WORK INSTRUCTION>
What lines in this listing contain the string "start"? Report each one by copying it.

►

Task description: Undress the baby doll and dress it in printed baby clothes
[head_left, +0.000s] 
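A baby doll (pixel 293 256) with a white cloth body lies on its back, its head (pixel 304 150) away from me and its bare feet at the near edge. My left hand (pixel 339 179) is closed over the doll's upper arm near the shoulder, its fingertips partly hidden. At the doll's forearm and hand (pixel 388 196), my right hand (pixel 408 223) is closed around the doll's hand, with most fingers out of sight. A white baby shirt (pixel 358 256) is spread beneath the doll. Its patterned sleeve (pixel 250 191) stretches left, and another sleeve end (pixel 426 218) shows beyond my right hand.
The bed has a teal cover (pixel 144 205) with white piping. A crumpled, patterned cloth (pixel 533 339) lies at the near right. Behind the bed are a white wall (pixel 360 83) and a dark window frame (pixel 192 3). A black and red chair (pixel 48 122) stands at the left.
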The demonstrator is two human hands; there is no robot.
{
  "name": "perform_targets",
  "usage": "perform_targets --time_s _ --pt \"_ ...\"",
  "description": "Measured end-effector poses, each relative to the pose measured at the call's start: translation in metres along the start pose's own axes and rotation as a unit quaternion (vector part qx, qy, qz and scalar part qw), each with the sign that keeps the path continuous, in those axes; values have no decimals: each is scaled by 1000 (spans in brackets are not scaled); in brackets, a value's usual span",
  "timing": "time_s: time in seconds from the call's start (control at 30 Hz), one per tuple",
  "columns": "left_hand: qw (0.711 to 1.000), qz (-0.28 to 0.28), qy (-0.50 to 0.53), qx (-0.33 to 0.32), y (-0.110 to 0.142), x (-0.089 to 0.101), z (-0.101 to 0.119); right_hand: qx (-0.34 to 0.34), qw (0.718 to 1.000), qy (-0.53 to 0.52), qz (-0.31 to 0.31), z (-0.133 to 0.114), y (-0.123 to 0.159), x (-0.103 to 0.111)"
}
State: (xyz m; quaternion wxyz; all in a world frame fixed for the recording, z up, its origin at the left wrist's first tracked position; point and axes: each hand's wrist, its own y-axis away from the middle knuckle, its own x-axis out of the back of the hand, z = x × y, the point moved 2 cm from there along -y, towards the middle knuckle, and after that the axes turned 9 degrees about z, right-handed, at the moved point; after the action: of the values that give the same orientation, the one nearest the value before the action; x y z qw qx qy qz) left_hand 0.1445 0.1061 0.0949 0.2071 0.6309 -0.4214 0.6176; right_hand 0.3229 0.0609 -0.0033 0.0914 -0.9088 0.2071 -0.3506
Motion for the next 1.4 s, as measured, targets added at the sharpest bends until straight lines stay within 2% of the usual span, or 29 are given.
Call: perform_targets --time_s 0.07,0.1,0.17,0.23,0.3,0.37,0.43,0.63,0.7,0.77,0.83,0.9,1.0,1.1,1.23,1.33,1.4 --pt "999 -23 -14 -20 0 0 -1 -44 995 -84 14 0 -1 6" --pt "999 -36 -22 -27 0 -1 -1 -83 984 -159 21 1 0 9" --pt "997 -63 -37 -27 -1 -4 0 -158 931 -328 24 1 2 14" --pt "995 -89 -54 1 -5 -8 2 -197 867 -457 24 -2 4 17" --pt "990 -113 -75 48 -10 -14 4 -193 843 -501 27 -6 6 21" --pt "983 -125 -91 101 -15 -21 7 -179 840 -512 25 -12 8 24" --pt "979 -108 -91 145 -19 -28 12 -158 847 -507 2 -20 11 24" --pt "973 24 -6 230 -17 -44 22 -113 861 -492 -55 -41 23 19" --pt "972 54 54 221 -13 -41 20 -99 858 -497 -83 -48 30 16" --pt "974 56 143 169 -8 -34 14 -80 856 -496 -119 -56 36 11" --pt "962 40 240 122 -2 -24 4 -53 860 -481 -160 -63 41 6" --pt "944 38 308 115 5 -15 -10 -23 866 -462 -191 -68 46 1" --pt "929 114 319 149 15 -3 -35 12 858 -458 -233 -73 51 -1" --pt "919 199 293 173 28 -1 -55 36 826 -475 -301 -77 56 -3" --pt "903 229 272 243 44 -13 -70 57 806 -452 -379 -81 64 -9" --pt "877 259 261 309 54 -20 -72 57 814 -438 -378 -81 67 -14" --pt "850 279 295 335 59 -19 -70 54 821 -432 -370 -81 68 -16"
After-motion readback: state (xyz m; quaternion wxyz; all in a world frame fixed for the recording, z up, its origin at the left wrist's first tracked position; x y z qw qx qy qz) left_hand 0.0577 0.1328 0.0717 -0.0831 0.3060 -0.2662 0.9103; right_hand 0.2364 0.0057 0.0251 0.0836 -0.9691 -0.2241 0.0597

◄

RESPONSE BOX>
  "description": "Measured end-effector poses, each relative to the pose measured at the call's start: translation in metres along the start pose's own axes and rotation as a unit quaternion (vector part qx, qy, qz and scalar part qw), each with the sign that keeps the path continuous, in those axes; values have no decimals: each is scaled by 1000 (spans in brackets are not scaled); in brackets, a value's usual span",
  "timing": "time_s: time in seconds from the call's start (control at 30 Hz), one per tuple",

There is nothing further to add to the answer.